** Problem statement **
Look below for the line with "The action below"; begin the copy there and stop after the line with "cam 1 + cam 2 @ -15", keeping the text exact and the pictures out.

** Dataset content **
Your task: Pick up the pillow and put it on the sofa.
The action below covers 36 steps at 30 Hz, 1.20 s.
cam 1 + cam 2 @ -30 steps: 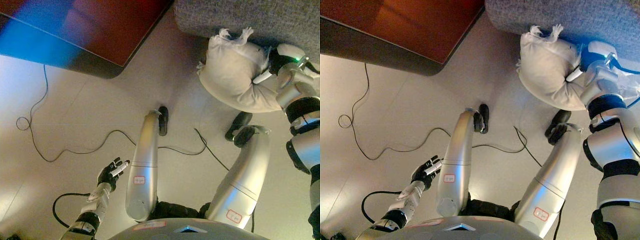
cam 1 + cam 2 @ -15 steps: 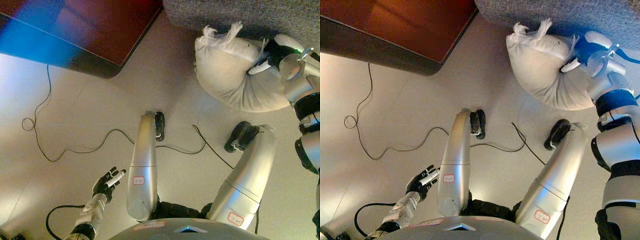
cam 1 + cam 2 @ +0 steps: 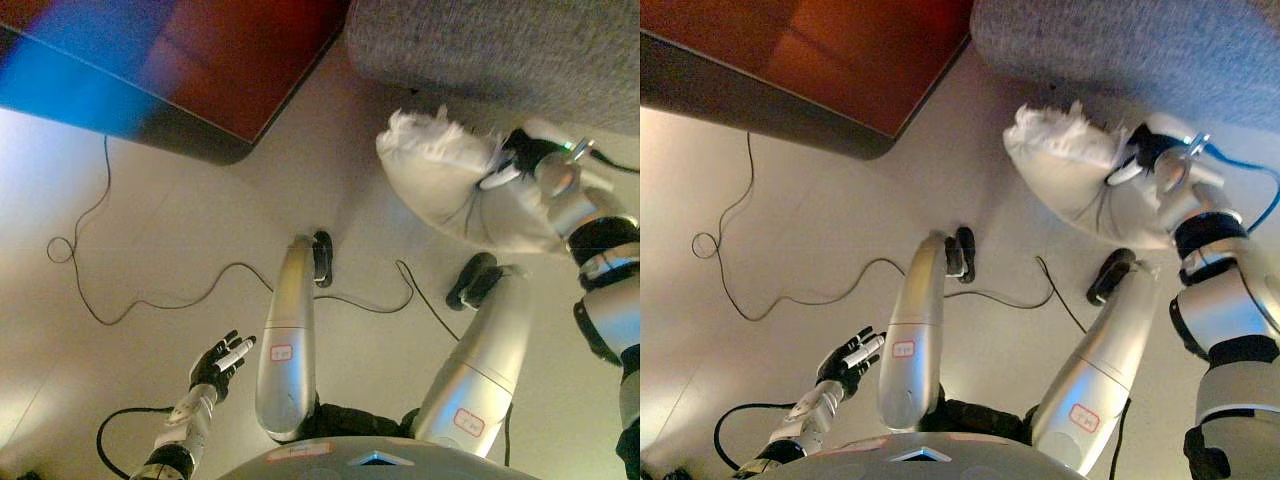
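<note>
- The pillow, white with a fringed corner, hangs at about two o'clock, off the floor and just short of the sofa's front edge; its fringe points towards ten o'clock.
- The right hand has its fingers curled into the pillow's upper side, the cloth bunching round them, so it holds the pillow in a pinch and not from beneath.
- Against half a second ago the pillow sits lower in the view and farther from the sofa's edge, with its fringe swung round; the whole picture has shifted too, so part of that is the camera moving, and I cannot tell how much is the arm.
- The sofa, grey and coarse-woven, fills twelve to two o'clock, just beyond the pillow.
- My judgement: the pick-up is done and the placing is not; the pillow must yet go up and over the edge.
- The left hand hangs idle at about seven o'clock, fingers loosely spread, holding nothing.
- A dark red table lies at eleven o'clock, and a thin cord trails over the floor at nine.
</note>
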Tool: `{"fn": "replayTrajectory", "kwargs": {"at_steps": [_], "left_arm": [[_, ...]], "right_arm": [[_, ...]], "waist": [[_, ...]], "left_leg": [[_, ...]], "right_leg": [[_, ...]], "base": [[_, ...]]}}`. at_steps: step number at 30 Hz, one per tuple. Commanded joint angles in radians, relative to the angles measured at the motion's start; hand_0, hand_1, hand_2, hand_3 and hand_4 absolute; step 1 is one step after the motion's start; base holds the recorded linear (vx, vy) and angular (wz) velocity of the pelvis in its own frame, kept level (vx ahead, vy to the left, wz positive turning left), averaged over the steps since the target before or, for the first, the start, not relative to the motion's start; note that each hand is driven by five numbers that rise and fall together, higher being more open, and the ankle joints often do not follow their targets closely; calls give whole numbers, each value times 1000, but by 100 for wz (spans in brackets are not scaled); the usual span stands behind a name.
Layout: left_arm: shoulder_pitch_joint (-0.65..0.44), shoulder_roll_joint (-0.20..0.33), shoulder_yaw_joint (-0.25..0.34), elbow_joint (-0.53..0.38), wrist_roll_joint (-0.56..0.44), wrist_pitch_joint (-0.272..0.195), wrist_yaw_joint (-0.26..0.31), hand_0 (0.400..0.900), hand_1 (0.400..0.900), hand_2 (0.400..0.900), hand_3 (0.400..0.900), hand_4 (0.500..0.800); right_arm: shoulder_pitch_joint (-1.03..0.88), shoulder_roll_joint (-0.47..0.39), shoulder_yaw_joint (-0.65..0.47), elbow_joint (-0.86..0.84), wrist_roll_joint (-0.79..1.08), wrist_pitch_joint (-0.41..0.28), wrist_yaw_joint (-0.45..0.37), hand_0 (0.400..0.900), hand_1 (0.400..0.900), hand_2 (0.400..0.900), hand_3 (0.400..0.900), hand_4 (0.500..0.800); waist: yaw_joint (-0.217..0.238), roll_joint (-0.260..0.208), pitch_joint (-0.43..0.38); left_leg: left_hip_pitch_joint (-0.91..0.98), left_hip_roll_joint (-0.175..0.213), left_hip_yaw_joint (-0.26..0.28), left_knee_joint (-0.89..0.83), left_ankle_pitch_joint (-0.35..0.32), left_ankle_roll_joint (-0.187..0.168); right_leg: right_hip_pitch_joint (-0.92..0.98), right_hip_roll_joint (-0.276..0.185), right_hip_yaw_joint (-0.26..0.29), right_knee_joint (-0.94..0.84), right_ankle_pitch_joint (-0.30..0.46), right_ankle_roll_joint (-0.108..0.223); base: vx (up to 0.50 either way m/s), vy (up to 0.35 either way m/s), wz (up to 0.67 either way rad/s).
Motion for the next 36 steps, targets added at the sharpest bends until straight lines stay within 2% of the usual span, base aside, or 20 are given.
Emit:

** Solution **
The action below covers 36 steps at 30 Hz, 1.20 s.
cam 1 + cam 2 @ -30 steps: 
cam 1 + cam 2 @ -15 steps: 

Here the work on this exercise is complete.